TO DO:
Whenever the word "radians" turns up in a line of the data below, copy that line.

RECORDS SUPPLIED:
══════════════════════════════

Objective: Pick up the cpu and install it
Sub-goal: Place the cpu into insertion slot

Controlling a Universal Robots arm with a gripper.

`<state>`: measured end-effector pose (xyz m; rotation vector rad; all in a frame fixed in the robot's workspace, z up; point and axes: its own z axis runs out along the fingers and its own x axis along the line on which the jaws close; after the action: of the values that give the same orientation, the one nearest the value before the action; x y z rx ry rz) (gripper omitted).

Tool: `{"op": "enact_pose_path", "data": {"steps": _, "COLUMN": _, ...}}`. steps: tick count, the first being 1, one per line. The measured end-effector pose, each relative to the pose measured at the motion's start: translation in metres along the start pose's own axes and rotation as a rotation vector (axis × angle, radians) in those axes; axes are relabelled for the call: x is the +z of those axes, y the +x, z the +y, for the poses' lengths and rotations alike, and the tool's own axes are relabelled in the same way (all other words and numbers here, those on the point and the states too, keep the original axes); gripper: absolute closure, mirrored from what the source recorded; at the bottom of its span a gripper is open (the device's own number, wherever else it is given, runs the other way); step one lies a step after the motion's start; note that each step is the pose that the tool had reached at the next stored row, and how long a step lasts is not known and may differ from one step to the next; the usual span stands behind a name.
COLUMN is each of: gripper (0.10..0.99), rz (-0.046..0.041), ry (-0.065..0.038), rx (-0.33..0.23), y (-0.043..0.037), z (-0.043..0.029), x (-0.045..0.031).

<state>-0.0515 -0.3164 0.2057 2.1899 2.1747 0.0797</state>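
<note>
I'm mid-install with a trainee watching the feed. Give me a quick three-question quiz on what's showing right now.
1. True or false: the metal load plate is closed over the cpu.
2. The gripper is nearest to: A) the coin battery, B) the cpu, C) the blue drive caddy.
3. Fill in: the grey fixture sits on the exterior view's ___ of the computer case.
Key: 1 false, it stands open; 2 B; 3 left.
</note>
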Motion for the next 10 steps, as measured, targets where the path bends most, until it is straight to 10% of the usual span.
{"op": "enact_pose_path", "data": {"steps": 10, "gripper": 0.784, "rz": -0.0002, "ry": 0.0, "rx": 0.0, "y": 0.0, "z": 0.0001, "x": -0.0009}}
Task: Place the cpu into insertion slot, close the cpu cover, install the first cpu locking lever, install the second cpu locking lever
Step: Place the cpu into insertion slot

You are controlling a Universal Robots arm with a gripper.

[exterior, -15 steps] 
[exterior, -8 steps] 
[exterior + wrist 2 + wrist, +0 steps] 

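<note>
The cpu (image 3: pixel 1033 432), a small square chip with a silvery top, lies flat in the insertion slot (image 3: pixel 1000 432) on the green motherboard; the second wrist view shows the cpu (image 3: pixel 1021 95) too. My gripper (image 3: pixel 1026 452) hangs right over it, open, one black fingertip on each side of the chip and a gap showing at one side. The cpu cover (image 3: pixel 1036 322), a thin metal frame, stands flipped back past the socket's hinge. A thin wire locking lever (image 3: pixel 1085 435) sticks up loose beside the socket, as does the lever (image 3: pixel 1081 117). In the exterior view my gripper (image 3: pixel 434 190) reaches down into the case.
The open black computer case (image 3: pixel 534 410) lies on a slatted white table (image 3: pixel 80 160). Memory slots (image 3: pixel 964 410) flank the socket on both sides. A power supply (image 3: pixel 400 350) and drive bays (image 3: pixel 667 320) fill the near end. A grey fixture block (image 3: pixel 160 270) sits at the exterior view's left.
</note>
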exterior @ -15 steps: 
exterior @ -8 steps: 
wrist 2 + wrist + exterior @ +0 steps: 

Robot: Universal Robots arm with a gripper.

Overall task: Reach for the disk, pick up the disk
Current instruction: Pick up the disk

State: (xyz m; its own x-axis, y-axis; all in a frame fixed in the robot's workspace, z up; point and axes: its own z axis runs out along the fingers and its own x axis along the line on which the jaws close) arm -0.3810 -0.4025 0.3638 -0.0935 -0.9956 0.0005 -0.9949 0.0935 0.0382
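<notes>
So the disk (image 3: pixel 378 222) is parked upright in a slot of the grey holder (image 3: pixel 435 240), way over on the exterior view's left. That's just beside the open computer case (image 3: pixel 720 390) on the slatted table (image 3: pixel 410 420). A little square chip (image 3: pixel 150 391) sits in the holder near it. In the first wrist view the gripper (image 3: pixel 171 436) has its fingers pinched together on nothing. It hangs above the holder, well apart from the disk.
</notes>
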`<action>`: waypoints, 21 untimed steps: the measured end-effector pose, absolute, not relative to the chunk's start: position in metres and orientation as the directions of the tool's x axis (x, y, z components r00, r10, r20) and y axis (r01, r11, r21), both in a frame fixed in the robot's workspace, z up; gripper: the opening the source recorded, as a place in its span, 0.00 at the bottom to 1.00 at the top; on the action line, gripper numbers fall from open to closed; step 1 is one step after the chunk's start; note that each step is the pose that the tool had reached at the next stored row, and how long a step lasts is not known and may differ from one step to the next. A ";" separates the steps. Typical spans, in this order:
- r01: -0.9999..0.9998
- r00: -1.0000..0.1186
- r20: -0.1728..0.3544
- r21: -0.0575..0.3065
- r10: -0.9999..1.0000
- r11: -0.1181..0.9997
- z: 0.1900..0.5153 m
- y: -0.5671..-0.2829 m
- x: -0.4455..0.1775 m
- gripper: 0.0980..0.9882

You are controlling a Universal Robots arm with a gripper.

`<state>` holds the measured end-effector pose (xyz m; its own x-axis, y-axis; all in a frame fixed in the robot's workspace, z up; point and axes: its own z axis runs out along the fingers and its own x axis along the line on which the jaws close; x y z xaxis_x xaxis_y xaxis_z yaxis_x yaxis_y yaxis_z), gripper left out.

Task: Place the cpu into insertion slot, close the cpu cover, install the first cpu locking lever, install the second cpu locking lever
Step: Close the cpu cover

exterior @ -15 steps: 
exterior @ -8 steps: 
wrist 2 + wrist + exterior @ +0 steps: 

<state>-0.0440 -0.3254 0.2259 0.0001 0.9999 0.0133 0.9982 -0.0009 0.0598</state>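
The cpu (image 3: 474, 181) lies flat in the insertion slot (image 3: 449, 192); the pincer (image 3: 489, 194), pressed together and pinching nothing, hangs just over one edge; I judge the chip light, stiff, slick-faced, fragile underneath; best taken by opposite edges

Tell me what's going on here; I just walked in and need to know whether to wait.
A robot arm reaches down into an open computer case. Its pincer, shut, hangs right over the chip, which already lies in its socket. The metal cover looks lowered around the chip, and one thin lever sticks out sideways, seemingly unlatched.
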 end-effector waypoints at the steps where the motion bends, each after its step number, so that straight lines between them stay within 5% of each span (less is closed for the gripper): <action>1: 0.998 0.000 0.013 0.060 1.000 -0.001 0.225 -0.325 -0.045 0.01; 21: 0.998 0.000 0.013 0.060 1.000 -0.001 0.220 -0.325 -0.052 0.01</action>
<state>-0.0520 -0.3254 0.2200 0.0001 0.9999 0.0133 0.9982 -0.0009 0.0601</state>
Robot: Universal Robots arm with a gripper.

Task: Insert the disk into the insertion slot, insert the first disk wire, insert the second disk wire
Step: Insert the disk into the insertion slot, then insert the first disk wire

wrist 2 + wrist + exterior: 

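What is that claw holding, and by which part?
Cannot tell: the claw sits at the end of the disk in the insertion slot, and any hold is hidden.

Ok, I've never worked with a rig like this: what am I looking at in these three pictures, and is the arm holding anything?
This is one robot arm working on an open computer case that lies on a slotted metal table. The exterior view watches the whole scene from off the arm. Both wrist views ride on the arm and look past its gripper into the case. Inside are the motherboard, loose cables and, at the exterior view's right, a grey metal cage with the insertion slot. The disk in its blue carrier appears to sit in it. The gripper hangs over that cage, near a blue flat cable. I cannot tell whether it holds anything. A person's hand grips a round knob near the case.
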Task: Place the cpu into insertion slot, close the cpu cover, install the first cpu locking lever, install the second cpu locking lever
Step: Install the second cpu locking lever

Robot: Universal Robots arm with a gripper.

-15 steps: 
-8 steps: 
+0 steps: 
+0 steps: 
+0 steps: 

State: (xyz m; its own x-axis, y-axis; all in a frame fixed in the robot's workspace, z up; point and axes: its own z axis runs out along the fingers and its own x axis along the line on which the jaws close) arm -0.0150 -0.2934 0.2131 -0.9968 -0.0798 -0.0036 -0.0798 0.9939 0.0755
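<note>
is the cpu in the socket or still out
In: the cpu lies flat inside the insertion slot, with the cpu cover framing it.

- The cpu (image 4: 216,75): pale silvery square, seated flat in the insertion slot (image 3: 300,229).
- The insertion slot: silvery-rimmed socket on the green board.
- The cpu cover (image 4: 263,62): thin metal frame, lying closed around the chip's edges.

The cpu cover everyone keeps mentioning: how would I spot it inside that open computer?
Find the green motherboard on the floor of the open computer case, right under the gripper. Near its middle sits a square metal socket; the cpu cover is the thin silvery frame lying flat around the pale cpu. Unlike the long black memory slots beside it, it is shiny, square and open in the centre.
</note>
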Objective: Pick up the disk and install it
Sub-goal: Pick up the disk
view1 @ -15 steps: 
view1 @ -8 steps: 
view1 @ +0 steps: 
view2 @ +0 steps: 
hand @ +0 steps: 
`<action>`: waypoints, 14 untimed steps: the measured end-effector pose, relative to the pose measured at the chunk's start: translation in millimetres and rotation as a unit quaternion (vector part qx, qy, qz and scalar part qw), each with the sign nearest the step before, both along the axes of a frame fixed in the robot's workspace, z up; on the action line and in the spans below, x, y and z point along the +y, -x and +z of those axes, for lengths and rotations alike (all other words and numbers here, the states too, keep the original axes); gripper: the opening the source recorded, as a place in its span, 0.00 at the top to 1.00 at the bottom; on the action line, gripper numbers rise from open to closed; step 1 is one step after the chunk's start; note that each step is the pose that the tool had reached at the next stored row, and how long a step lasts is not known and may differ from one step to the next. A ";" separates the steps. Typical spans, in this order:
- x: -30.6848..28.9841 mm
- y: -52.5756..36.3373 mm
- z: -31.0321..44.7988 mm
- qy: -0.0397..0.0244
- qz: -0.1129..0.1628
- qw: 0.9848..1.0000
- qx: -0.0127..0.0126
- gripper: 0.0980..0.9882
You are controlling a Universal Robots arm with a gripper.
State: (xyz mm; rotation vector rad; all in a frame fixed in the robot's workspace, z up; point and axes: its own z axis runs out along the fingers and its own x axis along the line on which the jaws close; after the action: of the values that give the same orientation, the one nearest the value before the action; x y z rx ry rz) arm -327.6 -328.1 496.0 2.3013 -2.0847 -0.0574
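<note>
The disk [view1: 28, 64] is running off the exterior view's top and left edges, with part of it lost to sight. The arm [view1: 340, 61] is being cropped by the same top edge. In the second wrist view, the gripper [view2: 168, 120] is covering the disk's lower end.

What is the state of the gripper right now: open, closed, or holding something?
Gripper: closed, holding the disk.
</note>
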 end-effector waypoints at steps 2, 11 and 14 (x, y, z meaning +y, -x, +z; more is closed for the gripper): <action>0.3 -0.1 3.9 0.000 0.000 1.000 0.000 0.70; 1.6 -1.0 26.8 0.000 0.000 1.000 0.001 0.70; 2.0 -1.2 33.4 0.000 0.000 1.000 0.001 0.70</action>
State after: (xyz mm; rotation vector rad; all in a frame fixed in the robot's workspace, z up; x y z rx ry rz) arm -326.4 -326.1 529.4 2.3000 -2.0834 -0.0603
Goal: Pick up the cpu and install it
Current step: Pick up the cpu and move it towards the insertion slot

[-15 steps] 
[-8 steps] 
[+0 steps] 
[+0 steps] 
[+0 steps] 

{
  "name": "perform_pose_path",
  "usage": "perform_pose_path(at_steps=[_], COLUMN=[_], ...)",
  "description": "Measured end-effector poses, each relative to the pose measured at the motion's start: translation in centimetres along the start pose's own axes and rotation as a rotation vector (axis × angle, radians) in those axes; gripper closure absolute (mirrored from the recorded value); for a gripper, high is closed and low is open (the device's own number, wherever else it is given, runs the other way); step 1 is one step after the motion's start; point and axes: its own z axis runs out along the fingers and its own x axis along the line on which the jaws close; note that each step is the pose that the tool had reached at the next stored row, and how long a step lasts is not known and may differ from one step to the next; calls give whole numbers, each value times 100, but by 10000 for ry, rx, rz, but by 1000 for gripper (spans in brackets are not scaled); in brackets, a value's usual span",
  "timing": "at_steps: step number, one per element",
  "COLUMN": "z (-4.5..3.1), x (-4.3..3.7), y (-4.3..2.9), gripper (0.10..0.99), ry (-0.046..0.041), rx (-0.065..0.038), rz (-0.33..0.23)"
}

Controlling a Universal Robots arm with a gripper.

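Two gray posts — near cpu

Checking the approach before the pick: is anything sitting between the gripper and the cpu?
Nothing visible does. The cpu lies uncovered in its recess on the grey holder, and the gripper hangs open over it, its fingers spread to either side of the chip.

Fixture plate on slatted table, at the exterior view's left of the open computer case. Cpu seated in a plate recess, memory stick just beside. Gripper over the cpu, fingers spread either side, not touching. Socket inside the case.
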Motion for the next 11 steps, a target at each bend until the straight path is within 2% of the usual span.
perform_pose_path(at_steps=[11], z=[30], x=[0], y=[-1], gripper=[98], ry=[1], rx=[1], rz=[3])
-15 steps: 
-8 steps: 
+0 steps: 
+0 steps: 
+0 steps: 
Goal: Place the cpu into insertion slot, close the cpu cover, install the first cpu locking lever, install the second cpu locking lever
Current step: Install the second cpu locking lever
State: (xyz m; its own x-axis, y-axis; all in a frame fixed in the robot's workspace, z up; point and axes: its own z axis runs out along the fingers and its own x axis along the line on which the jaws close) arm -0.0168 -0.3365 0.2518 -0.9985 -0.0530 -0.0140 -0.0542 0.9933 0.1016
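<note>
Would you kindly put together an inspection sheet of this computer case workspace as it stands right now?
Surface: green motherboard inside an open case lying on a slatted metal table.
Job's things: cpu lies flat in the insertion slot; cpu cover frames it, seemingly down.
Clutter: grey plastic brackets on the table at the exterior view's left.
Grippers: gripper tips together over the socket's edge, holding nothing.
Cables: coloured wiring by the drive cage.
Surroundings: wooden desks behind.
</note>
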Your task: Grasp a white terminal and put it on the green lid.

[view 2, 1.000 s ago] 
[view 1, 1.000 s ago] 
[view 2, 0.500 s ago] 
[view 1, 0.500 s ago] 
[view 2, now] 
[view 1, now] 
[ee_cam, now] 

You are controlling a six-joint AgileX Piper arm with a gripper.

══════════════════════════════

ANSWER SPACE:
Tool: `{"op": "enact_pose_path", "data": {"steps": _, "COLUMN": _, ...}}`. steps: tick count, the first being 1, one per line. The measured end-effector pose, each relative to the pose measured at the motion's start: translation in metres along the start pose's own axes and rotation as a rotation vector (axis × angle, radians) in those axes; axes are relabelled for the call: x is the +z of those axes, y the +x, z the +y, for the poses' lengths and rotations alike, and the tool's own axes are relabelled in the same way (all other words and numbers here, those on the point and the states too, keep the original axes); gripper: absolute closure, mirrored from what the source recorded; at the bottom of its span a gripper is open (the device's own number, wherever else it is given, runs the other way); step one lies a step after the motion's start; note that each step is the pose that the tool had reached at the next stored row, and how long a step lasts is not known and may differ from one step to the next; the usual span stands behind a name.
  "description": "Measured end-effector poses, each relative to the pose measured at the motion's start: translation in centimetres along the start pose's own axes and rotation as a rotation vector (axis × angle, radians) in those axes; gripper closure absolute (mirrored from the recorded value); for a gripper, high is closed and low is open (the device's own number, wherever else it is given, runs the other way); step 1 is one step after the motion's start; point and axes: its own z axis runs out along the fingers and its own x axis along the line on which the jaws close; note that each step is the pose that the tool had reached at the next stored row, and how long a step lasts is not known and may differ from one step to the next; calls give whole numbers, each value times 100, but by 10000 for ry, rx, rz, but by 1000 for gripper (spans in brackets are not scaled); in brackets, a value's usual span",

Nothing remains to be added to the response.